Share Accepted O(n) 4ms C solution


  • 0
    W

    Welcome to share your suggestions for further improvement! :)

    int *twoSum(int numbers[], int n, int target) {
        static int res_c[2] = {0};
    //    int *res_c = (int *)malloc(2*sizeof(int));
        if(n < 2)
            return res_c;
        int set[100000] = {0};
        for(int i=0; i < n; ++i) {
            if(numbers[i] < -50000 || numbers[i] >= 50000)
                return res_c;  //in fact: there should return an error
            set[numbers[i] + 50000] = i + 1;  //plus 1 to change 0 based index to 1 based index
        }
        for(int i=0; i<n; ++i) {
            if(set[target - numbers[i] + 50000]) {
    //            cout << "i=" << i << ", numbers[i]=" << numbers[i] << ", set[numbers[i]]=" << set[numbers[i]] << endl;
                res_c[0] = i + 1;  //plus 1 to change 0 based index to 1 based index
                res_c[1] = set[target - numbers[i] + 50000];
                if(res_c[0] != res_c[1]) 
                    break;
            }
        }
       if(res_c[0] == res_c[1])
            res_c[0] = res_c[1] = -1;
        return res_c;
    }

  • 0
    D
    #define SIZE 256
    
    struct hash_table
    {
      int key;
      int value;
    };
    
    struct hash_map
    {
      struct hash_table **ht;
    };
    
    struct hash_table* hash_table_int(int key, int value)
    {
      struct hash_table *h = (struct hash_table*)malloc(sizeof(struct hash_table*));
      h->key =key;
      h->value = value;
      return h;
    }
    
    int get_value(struct hash_map *hm, int key)
    {
     int hash = (key % SIZE);
     if (hash<0) {
       return -1;
     }
     while (hm->ht[hash] != NULL && hm->ht[hash]->key != key) {
       hash = (hash+1)%SIZE;
     }
     if (hm->ht[hash] == NULL) {
       return -1;
     } else {
       return hm->ht[hash]->value;
     }
    }
    
    void put_value(struct hash_map *hm, int key, int value)
    {
      int hash = (key % SIZE);
      if (hash<0) {
       return;
      }
      while (hm->ht[hash] != NULL && hm->ht[hash]->key != key) {
        hash = (hash+1)%SIZE;
      }
      if (hm->ht[hash] != NULL) {
        printf("\nDUP\n");
        free(hm->ht[hash]);
      }
      hm->ht[hash] = hash_table_int(key, value);
    }
    
    void free_hm(struct hash_map *hm)
    {
      for (int i=0; i< SIZE; i++) {
        if (hm->ht[i] != NULL) {
          free(hm->ht[i]);
        }
      }
      free(hm);
    }
    
    struct hash_map * new_hm()
    {
      struct hash_map *hm = (struct hash_map*)malloc(sizeof(struct hash_map*));
      hm->ht = (struct hash_table**)malloc(sizeof(struct hash_table*)*SIZE);
      for (int i=0; i<SIZE; i++) {
        hm->ht[i] = NULL;
      }
      return hm;
    }
    
    int two_sum(int *arr, int len, int target, int *p)
    {
      int i;
      p = (int*)malloc(sizeof(int)*2);
    
      struct hash_map *hm = new_hm();
      for (i=0; i<len; i++) {
        put_value(hm, arr[i], i);
      }
      for (int j=0; j<len; j++) {
        int val = get_value(hm, target-arr[j]);
        if (val != -1) {
          p[0] = j+1;
          p[1] = val+1;
          printf("\n%d %d\n", j, val);
          printf("\n%d %d\n", arr[j], target-arr[j]);
          free_hm(hm);
          return 1;
        }
      }
      free_hm(hm);
      return 0;
    }

  • 0
    W

    Do you think your solution is better than mine?


  • 0
    D

    No.
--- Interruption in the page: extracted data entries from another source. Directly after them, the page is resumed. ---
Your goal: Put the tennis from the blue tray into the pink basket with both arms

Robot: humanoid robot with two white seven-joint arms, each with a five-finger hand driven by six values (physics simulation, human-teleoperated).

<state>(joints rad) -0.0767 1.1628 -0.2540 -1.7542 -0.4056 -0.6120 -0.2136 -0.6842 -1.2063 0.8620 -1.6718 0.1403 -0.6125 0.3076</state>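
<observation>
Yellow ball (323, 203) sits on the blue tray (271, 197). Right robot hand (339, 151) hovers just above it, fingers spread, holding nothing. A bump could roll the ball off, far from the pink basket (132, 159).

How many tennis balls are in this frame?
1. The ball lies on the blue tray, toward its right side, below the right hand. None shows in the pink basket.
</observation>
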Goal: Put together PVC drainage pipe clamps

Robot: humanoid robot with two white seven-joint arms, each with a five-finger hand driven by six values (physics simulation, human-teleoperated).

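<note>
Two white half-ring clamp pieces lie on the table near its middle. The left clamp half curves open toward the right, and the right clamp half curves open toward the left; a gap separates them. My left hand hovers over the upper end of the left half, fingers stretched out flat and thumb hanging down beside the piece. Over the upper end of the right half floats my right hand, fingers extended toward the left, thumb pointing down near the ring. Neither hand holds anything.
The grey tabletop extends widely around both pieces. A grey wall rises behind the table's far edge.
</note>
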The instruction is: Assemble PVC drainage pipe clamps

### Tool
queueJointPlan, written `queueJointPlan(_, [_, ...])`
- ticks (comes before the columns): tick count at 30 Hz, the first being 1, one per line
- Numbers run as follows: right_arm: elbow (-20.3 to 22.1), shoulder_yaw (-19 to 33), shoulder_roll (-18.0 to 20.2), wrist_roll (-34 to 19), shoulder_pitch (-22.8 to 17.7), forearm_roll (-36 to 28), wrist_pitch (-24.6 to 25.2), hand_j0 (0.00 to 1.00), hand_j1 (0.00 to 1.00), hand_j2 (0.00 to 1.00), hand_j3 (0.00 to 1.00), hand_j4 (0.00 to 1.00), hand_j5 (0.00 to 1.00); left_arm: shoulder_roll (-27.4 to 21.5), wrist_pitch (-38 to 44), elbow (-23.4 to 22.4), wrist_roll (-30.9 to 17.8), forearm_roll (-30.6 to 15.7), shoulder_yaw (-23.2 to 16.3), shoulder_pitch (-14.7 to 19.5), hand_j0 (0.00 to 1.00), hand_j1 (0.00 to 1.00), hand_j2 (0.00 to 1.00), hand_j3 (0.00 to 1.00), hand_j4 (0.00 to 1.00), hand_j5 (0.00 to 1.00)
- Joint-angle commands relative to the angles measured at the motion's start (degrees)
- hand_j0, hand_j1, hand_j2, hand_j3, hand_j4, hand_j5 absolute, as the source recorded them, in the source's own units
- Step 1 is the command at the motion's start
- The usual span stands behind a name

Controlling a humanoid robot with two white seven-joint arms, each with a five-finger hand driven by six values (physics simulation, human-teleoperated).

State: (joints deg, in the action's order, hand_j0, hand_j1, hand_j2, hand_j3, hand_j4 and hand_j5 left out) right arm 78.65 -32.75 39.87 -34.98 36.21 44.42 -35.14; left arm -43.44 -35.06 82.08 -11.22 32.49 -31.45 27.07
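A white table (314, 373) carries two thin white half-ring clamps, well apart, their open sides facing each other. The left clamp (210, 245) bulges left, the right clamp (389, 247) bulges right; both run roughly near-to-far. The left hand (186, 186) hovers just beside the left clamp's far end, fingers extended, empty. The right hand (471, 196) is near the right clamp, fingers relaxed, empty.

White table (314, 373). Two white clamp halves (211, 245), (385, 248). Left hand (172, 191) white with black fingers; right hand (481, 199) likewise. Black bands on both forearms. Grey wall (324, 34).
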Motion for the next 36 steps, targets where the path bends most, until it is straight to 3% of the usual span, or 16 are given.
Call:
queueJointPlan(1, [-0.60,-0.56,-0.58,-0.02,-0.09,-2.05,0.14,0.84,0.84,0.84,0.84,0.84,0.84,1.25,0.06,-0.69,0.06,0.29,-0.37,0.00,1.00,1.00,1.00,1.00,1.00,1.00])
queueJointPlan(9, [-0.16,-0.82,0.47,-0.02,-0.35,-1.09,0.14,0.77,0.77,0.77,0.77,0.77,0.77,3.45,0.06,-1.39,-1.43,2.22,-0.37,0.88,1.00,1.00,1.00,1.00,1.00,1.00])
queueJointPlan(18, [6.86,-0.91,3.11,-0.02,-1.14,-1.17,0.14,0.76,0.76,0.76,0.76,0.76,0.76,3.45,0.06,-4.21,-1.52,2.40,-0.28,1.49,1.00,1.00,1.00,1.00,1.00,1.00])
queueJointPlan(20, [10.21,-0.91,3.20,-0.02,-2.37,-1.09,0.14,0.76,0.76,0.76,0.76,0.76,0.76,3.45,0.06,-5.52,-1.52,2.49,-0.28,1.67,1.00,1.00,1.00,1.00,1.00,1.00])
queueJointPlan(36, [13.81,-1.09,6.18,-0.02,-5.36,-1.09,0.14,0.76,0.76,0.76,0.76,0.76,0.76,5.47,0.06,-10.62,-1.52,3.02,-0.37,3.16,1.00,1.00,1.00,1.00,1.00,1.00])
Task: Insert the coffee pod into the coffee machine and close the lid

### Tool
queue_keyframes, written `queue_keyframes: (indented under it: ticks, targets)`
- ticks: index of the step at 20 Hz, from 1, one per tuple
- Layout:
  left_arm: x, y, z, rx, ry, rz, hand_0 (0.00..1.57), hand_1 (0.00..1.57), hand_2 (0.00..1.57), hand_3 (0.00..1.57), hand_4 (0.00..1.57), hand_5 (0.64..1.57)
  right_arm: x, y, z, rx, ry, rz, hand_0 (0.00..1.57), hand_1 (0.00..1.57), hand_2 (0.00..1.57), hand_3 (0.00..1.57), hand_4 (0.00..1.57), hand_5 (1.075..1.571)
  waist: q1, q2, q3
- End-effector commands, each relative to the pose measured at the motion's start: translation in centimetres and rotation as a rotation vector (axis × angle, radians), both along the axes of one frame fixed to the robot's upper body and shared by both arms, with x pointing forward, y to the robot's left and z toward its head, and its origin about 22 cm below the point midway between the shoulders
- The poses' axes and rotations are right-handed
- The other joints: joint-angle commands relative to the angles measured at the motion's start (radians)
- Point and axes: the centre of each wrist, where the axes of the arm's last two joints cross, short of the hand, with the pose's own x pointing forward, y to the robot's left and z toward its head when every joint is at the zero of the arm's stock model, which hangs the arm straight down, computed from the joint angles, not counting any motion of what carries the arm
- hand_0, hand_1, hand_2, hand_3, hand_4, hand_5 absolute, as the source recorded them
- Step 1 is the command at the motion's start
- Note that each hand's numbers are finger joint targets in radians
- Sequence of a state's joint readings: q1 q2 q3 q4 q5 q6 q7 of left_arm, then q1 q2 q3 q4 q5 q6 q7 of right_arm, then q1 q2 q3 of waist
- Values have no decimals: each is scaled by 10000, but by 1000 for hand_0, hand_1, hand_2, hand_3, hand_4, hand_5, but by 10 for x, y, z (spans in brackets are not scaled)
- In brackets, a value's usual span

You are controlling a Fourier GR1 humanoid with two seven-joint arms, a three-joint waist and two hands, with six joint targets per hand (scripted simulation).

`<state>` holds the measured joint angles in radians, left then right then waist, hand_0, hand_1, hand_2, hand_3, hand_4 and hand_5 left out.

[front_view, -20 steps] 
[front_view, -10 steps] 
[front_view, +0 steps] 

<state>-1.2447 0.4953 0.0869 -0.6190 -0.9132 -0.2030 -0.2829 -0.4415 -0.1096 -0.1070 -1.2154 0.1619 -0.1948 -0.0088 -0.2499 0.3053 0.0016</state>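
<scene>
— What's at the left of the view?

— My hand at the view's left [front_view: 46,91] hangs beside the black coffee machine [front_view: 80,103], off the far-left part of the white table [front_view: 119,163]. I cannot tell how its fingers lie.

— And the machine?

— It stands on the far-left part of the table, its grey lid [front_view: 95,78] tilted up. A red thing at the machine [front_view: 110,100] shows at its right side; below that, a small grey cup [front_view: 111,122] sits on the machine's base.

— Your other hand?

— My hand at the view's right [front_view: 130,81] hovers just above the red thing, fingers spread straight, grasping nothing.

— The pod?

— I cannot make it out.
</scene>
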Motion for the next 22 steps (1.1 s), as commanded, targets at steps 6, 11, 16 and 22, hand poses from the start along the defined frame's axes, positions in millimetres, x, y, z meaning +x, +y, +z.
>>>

I just pasted my solution using hash table


  • 0
    G

    where did you test the program ? Is it can be judged by leetcode ?


  • 0
    G

    What if there is same number in the array ? For example, input array is [0, 1, 2, 0] and target is 0 ?


  • 0
    D

    On leetcode it is giving me "Output Limit Exceeded" error. If I use gcc v4.4.7 compiler it runs and gives valid output for the sample input of the problem "numbers={2, 7, 11, 15}, target=9" and other random samples inputs which I tried.

    It would be great if you can help me overcome the error message! Thanks!

    PS: My motive to paste the solution was to help googler browse a hash table based solution.